§ INFORMATION:

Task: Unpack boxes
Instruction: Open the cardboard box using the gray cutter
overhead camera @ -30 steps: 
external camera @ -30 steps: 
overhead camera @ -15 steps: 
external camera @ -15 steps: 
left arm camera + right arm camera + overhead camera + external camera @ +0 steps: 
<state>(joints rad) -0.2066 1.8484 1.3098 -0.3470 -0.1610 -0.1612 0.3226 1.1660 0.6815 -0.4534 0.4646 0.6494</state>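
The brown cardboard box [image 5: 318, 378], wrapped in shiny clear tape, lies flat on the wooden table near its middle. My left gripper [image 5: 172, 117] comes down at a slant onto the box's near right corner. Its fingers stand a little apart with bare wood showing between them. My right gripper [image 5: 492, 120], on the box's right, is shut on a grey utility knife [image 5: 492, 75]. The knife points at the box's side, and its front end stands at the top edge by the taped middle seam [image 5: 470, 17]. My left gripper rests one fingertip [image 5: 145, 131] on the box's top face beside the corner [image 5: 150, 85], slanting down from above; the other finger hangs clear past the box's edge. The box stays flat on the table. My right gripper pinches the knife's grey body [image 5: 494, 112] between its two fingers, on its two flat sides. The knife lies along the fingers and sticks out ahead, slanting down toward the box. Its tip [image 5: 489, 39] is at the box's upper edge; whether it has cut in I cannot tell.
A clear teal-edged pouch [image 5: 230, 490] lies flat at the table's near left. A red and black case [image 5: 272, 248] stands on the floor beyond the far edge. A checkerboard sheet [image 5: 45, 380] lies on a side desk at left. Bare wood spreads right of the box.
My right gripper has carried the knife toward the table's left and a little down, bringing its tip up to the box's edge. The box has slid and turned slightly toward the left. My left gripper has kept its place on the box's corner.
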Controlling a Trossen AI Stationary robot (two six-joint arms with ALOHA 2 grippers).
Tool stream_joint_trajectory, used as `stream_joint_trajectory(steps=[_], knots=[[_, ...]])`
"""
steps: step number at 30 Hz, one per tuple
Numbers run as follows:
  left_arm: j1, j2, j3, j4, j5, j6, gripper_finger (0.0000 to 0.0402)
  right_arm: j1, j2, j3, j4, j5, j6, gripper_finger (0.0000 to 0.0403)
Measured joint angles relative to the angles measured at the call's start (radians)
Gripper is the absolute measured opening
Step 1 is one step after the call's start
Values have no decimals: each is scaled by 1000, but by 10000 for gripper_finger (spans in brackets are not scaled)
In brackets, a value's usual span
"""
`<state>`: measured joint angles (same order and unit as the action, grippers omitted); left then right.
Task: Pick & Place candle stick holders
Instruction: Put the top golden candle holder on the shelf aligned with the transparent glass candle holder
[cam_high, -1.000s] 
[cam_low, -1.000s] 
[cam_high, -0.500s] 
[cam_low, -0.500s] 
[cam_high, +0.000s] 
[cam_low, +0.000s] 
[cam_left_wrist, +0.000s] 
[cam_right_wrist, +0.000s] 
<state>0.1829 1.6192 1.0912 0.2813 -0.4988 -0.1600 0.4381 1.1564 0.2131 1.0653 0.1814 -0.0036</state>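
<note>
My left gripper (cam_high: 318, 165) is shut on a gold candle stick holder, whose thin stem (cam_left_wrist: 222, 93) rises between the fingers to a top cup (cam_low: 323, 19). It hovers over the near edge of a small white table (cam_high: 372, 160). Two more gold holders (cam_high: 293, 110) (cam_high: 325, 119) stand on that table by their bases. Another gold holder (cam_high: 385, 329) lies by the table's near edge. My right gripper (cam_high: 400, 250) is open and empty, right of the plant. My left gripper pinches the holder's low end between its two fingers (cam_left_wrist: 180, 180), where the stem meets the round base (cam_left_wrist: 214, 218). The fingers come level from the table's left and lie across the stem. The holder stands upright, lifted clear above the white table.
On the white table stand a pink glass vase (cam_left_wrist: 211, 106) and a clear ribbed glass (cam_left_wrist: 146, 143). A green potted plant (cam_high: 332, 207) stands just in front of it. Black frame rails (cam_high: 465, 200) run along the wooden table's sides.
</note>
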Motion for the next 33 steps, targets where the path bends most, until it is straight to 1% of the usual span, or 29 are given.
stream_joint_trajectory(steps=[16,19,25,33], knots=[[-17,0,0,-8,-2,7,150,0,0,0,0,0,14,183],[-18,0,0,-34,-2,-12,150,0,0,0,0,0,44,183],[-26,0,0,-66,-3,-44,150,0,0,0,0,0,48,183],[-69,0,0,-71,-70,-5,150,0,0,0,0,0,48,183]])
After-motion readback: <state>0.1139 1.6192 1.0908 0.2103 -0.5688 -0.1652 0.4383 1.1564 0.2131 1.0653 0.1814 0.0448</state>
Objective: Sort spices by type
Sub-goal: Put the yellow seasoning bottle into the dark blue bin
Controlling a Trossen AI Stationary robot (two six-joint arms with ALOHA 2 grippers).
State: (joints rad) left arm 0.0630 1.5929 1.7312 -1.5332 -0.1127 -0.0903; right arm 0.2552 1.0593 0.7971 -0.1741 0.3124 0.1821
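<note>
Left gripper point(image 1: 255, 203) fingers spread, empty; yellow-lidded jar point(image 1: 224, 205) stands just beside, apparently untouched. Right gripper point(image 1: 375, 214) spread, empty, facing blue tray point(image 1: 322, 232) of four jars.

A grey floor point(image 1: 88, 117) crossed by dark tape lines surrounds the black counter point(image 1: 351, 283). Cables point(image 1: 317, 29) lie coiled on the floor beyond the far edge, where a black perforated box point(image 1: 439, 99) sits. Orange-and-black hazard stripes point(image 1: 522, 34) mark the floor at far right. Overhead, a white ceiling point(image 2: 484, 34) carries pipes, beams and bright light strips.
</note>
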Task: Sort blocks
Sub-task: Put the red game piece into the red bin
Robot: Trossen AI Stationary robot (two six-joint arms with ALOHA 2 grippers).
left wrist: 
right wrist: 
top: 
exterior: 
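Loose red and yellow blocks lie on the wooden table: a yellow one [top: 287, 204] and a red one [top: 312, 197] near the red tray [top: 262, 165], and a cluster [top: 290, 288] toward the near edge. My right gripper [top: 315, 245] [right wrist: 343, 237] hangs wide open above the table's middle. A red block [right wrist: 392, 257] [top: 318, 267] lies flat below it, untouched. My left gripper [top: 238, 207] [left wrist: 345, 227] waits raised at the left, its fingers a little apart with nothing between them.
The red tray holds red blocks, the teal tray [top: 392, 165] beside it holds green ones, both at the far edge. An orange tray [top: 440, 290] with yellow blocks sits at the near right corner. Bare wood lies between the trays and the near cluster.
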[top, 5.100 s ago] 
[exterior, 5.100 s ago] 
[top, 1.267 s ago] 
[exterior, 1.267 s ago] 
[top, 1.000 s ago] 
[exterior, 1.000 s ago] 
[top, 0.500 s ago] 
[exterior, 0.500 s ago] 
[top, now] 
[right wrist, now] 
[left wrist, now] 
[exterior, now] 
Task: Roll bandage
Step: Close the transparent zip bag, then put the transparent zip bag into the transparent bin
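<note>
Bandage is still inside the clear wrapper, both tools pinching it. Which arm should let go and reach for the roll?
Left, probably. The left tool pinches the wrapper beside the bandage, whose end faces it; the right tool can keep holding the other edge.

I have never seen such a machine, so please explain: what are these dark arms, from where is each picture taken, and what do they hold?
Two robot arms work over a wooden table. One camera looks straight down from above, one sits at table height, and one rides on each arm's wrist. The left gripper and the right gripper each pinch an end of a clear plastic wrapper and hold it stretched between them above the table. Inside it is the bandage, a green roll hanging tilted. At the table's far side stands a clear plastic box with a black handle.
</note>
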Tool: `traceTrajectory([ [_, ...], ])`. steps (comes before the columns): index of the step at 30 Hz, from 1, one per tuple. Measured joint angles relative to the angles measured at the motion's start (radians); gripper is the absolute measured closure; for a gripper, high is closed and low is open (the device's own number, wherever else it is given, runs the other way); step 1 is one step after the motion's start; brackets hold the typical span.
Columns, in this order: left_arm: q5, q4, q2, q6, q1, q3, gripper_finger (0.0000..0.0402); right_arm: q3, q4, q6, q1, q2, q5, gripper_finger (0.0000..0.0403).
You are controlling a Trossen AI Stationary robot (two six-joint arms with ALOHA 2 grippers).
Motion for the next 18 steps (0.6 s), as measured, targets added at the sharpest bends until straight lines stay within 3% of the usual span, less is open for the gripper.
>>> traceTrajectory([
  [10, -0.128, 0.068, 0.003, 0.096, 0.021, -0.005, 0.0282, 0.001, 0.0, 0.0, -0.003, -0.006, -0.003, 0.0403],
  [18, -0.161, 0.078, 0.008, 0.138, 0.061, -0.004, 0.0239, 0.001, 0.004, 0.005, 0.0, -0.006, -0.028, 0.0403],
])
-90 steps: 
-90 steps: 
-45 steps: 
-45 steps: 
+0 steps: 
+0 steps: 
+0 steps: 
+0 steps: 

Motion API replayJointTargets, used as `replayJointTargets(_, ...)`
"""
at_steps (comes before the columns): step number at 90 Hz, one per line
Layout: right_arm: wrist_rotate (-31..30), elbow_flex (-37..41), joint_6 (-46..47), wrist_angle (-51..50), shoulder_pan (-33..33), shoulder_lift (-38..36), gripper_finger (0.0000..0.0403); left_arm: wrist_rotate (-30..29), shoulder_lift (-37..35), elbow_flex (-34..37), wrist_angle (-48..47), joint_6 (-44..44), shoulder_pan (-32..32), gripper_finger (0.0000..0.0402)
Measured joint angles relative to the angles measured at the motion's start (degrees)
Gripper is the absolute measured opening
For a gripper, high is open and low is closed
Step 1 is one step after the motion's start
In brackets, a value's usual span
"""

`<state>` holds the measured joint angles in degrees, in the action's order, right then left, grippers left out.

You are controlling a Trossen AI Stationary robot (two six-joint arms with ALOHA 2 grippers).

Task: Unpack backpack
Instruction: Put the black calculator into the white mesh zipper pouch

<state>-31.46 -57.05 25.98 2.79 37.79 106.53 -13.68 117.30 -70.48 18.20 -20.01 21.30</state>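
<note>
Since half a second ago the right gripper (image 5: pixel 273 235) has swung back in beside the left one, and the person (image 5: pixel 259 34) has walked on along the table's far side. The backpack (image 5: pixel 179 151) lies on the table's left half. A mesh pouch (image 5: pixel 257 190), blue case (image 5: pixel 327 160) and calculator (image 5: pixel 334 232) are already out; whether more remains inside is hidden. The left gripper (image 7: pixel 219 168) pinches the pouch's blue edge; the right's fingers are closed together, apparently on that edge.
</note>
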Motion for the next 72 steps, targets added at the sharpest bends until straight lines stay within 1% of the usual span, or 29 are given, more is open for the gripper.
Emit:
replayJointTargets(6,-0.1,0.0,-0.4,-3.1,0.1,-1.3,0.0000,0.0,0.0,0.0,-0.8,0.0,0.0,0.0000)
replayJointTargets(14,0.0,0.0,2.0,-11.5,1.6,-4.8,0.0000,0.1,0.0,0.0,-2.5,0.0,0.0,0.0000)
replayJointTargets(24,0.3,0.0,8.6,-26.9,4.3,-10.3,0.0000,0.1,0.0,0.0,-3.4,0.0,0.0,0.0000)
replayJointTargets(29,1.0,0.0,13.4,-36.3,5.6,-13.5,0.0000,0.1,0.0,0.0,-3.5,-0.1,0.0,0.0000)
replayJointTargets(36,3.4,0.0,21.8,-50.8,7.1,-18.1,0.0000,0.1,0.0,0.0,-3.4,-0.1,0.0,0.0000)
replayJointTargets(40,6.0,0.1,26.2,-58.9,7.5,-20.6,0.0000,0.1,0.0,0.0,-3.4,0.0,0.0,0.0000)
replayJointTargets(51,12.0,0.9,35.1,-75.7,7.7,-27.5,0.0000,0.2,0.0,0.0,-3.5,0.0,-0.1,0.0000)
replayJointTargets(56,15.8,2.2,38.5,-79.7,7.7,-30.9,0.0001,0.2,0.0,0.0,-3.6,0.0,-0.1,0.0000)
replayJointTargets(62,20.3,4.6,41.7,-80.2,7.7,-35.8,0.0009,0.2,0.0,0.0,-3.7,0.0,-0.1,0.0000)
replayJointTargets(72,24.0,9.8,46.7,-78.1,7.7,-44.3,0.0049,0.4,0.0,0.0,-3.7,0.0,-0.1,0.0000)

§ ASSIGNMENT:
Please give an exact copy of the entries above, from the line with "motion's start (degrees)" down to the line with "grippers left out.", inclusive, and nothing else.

§ EXPECTED OUTPUT:
Measured joint angles relative to the angles measured at the motion's start (degrees)
Gripper is the absolute measured opening
For a gripper, high is open and low is closed
Step 1 is one step after the motion's start
In brackets, a value's usual span
"""

`<state>` holds the measured joint angles in degrees, in the action's order, right then left, grippers left out.

The work on this exercise has been completed.